**PROBLEM DETAILS**
Somewhere below is a line with "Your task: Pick" and, later, a line with "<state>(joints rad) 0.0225"; repeat those two lines and all the lines between them, exactly as they are.

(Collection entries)
——

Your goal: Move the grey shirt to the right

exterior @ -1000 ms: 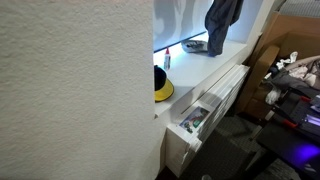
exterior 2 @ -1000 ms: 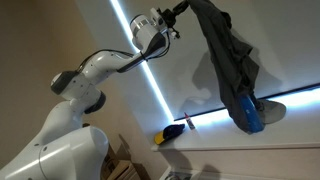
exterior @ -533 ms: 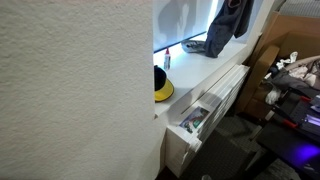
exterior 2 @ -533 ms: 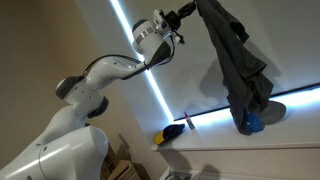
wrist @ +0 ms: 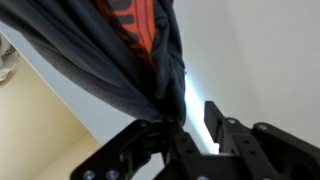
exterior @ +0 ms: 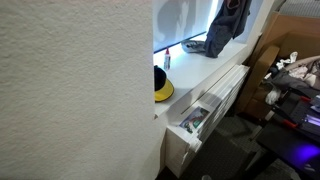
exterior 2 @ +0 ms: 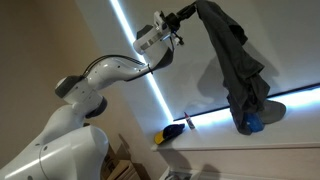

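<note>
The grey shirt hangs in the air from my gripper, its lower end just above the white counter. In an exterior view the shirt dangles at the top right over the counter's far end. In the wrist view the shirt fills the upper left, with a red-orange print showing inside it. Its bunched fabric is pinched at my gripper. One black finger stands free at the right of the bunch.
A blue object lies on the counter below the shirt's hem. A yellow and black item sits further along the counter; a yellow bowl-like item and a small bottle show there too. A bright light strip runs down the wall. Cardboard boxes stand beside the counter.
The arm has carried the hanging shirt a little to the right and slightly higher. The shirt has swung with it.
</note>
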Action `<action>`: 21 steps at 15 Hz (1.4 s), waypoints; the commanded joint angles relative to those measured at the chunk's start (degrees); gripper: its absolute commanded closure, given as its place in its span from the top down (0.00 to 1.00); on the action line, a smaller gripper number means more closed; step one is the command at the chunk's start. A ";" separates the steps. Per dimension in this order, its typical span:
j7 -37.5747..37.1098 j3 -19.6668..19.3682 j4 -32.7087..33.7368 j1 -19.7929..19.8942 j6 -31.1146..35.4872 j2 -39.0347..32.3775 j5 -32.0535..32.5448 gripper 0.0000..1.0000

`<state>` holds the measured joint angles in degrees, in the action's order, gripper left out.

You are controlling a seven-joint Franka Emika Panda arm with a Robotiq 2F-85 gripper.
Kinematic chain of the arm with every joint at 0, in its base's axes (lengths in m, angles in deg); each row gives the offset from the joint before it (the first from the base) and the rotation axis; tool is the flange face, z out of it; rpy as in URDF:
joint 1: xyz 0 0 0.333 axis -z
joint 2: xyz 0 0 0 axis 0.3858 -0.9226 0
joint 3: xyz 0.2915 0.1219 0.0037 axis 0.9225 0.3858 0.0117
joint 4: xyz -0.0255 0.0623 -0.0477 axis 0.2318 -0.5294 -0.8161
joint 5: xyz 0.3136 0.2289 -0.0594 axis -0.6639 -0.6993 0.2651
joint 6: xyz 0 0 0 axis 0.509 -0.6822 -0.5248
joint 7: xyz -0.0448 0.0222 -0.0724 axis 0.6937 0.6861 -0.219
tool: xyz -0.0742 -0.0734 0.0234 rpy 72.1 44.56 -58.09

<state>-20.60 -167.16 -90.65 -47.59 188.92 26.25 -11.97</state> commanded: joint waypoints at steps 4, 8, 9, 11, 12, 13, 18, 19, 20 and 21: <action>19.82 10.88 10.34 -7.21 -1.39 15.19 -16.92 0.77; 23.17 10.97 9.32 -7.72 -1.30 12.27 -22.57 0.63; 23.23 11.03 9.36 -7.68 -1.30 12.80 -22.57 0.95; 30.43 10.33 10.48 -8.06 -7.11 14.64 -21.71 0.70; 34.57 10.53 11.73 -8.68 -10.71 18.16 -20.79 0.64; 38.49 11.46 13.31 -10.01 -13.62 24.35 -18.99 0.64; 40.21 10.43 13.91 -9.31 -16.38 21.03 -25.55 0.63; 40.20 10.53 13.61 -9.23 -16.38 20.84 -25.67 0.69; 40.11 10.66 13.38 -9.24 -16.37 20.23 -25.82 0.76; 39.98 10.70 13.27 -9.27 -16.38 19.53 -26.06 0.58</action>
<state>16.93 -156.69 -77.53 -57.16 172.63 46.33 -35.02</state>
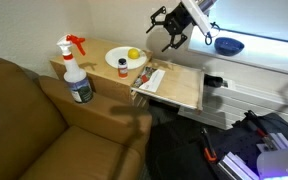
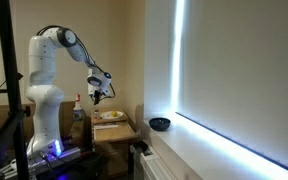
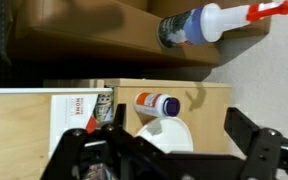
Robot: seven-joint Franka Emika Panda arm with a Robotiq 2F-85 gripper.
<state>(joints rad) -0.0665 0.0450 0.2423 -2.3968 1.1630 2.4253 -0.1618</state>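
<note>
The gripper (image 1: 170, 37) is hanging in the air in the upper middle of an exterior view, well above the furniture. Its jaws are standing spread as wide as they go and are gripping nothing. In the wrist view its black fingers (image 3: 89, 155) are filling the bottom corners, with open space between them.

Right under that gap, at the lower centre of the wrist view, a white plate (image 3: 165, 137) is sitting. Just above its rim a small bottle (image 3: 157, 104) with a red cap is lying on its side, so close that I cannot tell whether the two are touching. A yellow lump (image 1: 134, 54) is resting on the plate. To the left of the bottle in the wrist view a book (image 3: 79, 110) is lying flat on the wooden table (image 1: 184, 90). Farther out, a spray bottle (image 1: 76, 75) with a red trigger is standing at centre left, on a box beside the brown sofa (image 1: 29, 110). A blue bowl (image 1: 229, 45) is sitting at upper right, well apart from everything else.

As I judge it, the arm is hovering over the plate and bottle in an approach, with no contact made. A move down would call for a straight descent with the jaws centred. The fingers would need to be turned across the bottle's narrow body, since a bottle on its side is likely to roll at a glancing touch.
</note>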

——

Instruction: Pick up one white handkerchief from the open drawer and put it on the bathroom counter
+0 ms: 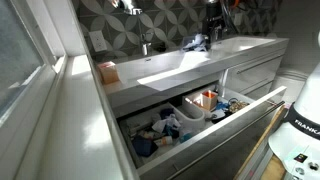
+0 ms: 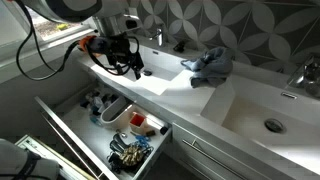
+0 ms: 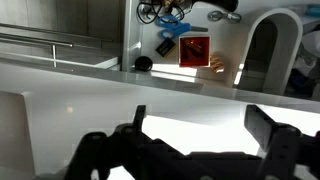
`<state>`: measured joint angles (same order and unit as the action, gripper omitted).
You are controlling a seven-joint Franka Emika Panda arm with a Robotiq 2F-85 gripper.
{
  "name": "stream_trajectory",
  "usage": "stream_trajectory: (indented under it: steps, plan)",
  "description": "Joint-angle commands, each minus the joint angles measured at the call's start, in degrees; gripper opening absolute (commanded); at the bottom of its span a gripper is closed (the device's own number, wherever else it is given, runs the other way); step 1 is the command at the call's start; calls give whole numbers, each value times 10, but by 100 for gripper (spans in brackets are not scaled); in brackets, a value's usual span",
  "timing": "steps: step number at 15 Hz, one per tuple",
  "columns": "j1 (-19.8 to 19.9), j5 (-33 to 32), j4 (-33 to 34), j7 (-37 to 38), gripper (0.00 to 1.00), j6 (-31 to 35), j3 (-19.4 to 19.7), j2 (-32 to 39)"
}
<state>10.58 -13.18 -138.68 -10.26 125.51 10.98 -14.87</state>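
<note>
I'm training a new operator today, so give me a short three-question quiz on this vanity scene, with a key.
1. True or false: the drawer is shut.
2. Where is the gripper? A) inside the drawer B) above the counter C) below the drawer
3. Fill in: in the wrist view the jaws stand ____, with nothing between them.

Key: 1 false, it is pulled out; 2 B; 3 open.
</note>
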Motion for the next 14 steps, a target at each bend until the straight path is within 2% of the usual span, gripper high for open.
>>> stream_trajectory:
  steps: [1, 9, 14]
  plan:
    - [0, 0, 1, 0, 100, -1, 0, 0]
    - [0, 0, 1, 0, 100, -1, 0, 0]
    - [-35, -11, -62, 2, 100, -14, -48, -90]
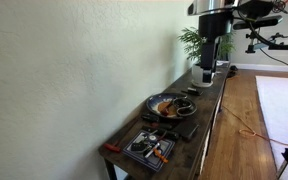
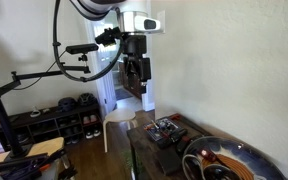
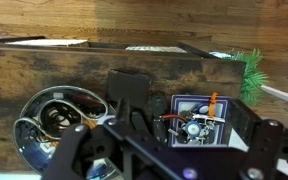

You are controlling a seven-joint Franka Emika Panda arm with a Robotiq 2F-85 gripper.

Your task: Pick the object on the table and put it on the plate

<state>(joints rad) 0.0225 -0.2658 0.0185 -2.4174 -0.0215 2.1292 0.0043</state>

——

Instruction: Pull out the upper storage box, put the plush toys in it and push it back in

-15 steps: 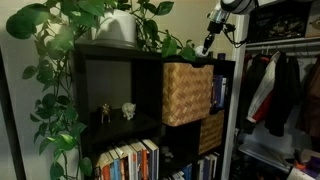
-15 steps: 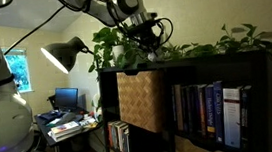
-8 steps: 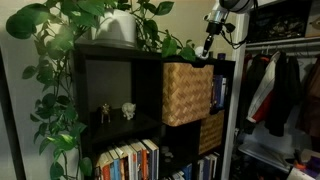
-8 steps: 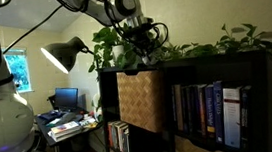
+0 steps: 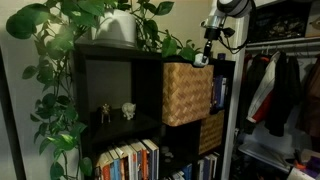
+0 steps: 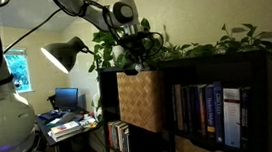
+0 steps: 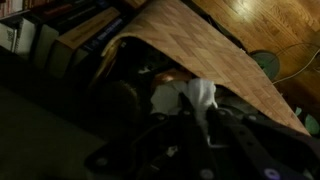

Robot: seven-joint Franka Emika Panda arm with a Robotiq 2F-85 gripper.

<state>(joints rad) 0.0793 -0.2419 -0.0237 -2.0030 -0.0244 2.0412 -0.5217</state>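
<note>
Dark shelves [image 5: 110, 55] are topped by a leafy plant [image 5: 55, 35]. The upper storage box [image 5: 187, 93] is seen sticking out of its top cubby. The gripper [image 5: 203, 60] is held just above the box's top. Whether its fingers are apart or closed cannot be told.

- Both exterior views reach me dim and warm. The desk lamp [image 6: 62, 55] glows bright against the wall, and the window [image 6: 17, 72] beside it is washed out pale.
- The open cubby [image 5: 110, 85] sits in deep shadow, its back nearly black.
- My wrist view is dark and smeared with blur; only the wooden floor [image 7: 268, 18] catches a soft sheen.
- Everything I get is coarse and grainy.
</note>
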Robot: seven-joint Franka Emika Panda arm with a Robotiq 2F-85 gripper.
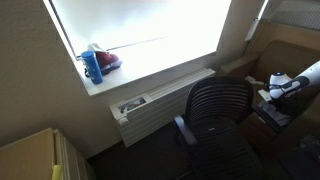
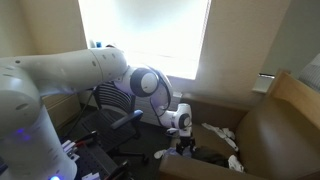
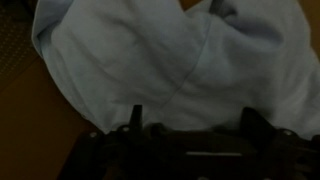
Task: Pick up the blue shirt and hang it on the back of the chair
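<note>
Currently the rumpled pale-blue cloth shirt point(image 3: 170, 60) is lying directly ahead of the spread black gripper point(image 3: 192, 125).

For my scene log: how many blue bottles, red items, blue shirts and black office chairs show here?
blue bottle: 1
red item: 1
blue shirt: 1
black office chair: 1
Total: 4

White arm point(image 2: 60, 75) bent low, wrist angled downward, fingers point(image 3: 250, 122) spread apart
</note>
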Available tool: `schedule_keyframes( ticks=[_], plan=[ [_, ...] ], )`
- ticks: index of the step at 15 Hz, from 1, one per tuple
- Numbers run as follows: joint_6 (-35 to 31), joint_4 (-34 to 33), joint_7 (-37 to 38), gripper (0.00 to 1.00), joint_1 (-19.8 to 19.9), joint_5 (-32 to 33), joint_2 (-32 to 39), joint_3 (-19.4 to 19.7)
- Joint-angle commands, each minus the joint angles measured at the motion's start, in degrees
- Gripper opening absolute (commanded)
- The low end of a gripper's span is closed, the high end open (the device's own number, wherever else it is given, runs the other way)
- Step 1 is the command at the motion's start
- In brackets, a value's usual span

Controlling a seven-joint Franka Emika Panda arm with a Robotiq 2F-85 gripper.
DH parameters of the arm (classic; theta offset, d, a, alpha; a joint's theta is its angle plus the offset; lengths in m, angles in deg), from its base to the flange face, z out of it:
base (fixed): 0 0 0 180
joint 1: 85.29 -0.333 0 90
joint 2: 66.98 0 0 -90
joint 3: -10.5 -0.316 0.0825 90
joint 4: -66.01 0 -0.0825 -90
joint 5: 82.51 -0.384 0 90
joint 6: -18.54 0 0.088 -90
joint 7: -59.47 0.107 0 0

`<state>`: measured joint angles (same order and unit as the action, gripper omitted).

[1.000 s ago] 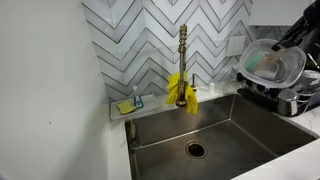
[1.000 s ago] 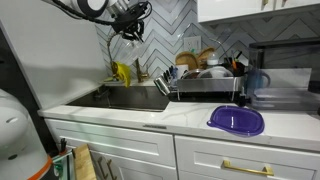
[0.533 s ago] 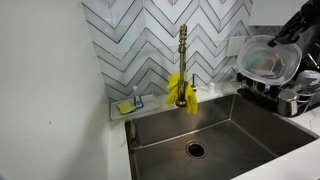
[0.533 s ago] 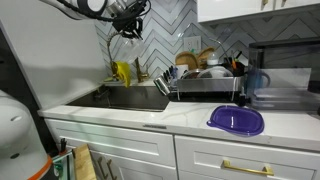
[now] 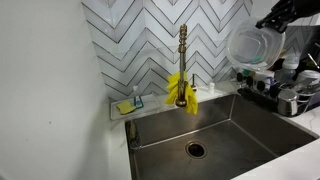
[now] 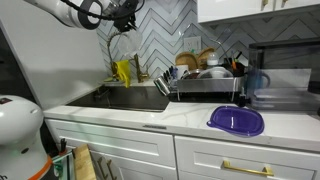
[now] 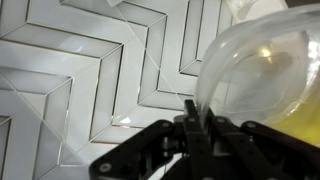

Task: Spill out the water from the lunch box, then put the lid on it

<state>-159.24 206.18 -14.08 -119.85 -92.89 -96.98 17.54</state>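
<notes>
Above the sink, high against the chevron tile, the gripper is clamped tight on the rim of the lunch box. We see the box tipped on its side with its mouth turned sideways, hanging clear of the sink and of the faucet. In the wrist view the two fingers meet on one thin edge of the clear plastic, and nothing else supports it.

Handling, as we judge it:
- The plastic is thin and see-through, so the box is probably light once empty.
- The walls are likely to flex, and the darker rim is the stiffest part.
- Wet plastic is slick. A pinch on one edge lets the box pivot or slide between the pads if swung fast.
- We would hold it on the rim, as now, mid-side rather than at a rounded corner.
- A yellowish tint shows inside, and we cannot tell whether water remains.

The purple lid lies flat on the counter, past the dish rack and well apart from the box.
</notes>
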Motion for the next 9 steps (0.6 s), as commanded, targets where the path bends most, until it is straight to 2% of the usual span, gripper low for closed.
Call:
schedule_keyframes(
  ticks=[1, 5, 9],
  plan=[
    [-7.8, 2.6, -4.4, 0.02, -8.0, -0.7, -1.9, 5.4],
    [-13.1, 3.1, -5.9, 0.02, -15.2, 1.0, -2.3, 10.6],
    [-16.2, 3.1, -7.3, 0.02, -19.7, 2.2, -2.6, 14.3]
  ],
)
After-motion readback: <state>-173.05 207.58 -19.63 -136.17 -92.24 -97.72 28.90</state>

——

**RESPONSE TO THE EXERCISE**
Your task: Pick the object on the table and put it on the plate

<state>(joints rad) 0.0225 -0.2658 0.0185 -2.4174 -0.0215 2.1292 0.0043</state>

No other output belongs with this exercise.